Campus Wars
The Peace Movement At American State Universities in the Vietnam Era
Publication Year: 1994
"At the same time that the dangerous war was being fought in the jungles of Vietnam, Campus Wars were being fought in the United States by antiwar protesters. Kenneth J. Heineman found that the campus peace campaign was first spurred at state universities rather than at the big-name colleges. His useful book examines the outside forces, like military contracts and local communities, that led to antiwar protests on campus."

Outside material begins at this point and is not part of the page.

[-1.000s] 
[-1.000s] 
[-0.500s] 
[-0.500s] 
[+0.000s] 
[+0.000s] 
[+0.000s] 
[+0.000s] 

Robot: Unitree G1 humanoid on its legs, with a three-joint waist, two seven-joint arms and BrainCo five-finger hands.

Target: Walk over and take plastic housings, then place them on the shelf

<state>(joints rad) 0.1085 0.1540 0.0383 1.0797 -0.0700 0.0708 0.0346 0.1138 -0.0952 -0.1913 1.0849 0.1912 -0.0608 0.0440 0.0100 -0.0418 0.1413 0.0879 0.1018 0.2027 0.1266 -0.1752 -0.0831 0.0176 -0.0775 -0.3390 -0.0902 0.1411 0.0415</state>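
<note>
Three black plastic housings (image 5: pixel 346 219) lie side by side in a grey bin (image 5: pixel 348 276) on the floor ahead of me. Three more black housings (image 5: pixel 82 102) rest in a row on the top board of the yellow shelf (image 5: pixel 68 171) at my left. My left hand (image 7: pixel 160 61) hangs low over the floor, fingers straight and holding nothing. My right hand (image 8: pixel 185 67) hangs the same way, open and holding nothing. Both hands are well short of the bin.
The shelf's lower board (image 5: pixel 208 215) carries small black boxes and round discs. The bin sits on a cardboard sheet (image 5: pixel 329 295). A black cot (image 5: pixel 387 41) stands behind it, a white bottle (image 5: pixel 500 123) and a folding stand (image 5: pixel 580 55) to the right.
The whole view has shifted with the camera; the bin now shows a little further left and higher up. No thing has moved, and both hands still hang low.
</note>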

Herbert Mitgang, The New York Times
"Shedding light on the drastic change in the social and cultural roles of campus life, Campus Wars looks at the way in which the campus peace campaign took hold and became a national movement."
History Today
"Heineman's prodigious research in a variety of sources allows him to deal with matters of class, gender, and religion, as well as ideology. He convincingly demonstrates that, just as state universities represented the heartland of America, so their student protest movements illustrated the real depth of the anguish over US involvement in Vietnam. Highly recommended."
Choice
"Represents an enormous amount of labor and fills many gaps in our knowledge of the anti-war movement and the student left."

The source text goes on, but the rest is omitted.